Deaths at a California skydiving center, but the jumps go on
Lodi drop zone safety and reputation
- Many experienced skydivers say Lodi has had a bad reputation for years; some “would never jump there” and guessed the article was about Lodi from the headline alone.
- 28 deaths since the 1980s (~0.7–1 per year) is viewed by skydivers as “insanely high” for a single drop zone; several compare it unfavorably to DZs with only one fatality in decades.
- Locals reportedly knew about the deaths; outsiders and first‑timers generally did not.
Regulation, oversight, and data gaps
- In the U.S., FAA rules (FAR Part 105) cover aircraft and a few jump‑specific issues; everything else is largely self‑regulation by USPA and manufacturers.
- Lodi is not a USPA drop zone, so it’s outside that ecosystem of rules and incident reporting.
- Commenters highlight absence of mandatory, centralized incident and jump‑count reporting, making true risk hard to quantify.
Risk levels and comparisons
- Cited data:
10 USPA fatalities per 3.65M jumps (3×10⁻⁶ per jump); a review paper puts fatalities at <1 per 100,000 jumps and serious injuries <2 per 10,000. - Skydiving is compared to rock climbing, driving, motorcycling, surgery (e.g., bunion operations with ~0.01% mortality), and lifestyle risks like smoking; opinions differ on whether skydiving is “that dangerous” or relatively safe when done properly.
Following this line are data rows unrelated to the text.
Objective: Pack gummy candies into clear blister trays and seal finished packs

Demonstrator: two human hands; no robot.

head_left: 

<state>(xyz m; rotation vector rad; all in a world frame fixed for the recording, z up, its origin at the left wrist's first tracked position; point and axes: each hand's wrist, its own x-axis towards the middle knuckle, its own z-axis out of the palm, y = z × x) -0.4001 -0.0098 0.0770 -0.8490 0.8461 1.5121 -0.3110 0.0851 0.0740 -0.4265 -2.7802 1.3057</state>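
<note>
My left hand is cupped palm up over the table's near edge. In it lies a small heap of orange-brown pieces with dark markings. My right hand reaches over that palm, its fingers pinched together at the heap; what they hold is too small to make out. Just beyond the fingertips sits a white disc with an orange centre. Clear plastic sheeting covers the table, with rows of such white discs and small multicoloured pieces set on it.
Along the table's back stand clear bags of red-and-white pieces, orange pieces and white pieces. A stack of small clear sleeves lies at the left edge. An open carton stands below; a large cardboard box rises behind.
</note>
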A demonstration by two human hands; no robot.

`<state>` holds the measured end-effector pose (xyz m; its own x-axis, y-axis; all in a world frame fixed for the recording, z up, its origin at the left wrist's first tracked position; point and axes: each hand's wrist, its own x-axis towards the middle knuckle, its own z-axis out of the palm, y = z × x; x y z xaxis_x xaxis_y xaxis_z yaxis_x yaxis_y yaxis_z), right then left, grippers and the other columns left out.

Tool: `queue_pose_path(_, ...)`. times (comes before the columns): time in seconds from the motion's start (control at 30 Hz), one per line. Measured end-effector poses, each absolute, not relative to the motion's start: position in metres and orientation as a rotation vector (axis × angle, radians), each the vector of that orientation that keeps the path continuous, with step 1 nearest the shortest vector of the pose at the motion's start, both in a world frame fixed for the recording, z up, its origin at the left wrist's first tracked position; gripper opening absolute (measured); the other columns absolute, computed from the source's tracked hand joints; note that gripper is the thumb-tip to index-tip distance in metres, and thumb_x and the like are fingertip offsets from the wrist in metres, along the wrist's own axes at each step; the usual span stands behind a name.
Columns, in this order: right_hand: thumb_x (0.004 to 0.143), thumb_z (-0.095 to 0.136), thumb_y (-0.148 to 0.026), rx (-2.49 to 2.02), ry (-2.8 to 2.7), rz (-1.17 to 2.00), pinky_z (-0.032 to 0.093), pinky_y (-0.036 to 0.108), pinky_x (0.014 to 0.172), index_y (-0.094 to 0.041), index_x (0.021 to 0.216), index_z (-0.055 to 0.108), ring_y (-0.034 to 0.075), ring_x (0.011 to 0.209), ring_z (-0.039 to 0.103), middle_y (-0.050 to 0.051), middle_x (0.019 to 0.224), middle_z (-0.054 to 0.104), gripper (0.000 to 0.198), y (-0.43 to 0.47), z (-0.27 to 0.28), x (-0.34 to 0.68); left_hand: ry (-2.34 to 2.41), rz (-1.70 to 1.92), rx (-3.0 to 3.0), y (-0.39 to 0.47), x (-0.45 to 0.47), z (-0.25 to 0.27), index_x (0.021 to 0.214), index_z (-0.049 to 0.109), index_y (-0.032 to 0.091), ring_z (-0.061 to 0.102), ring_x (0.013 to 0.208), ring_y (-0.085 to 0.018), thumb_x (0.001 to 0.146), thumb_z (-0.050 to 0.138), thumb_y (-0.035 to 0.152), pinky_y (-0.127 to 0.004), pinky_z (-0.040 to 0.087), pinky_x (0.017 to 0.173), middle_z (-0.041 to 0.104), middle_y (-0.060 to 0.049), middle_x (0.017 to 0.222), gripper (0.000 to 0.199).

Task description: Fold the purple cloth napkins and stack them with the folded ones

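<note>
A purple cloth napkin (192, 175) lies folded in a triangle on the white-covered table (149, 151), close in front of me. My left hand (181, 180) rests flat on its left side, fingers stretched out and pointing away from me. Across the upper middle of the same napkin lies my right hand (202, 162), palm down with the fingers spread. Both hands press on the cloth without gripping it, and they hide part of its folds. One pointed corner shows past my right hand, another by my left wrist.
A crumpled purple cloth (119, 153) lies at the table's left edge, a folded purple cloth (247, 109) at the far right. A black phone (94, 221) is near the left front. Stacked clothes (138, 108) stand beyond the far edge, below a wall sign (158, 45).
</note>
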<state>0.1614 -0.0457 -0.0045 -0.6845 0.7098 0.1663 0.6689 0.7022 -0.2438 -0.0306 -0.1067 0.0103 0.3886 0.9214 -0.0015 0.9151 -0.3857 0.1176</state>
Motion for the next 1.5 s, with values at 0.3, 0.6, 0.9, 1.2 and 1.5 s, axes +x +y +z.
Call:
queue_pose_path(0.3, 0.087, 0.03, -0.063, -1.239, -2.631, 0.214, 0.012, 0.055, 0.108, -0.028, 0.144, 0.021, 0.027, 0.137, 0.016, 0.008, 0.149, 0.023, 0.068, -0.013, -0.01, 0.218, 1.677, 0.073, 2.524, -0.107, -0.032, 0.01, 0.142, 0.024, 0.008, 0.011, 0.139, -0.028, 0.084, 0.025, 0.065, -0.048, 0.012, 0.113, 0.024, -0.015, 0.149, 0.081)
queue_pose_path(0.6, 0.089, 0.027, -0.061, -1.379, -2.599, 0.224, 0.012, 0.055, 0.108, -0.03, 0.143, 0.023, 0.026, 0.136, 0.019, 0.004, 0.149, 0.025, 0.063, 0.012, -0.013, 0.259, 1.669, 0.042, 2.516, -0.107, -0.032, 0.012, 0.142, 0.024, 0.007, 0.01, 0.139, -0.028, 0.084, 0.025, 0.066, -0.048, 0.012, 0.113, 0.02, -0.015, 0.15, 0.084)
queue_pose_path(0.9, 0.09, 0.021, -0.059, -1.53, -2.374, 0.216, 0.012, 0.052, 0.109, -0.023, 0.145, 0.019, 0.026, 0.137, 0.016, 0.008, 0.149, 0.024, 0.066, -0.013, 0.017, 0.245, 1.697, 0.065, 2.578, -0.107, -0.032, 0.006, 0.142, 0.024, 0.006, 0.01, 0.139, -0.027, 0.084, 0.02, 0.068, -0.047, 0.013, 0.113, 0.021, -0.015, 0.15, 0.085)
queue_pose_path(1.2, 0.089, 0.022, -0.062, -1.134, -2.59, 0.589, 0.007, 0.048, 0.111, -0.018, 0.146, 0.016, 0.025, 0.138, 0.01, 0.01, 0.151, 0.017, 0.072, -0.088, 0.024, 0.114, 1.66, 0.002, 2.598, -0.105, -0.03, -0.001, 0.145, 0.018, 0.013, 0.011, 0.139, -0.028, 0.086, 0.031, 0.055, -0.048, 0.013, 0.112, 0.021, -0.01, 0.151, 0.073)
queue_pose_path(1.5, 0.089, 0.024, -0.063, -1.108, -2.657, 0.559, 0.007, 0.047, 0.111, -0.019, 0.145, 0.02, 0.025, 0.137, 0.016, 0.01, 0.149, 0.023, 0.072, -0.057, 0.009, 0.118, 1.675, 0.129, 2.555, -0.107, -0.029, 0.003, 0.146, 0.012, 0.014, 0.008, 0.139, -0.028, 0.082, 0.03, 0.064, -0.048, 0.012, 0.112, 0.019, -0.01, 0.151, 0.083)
- Several argue that excluding the worst operators would make the sport markedly safer.
Tandem vs. solo and accident mechanics
- Tandem jumps are described as among the safer jump types, though they use different gear and require specific instructor experience.
- Discussion of how main and reserve chutes can fail or tangle, reserve‑packing standards, and devices like AADs and RSLs.
- Major causes of fatalities in the broader sport include human error and high‑risk maneuvers like “swooping,” which tandems typically avoid.
Customer perspective, waivers, and information asymmetry
- First‑timers describe rushed briefings and heavy reliance on instructors; they feel unable to judge real safety levels or operator competence.
- Legal waivers and U.S. contract law are criticized as placing too much burden on consumers who don’t understand probabilities or legal language.
Liability, fines, and enforcement
- Commenters note unpaid FAA fines and civil judgments against the operator, and discuss how hard it is to collect large judgments compared to how aggressively small debts are pursued from ordinary individuals.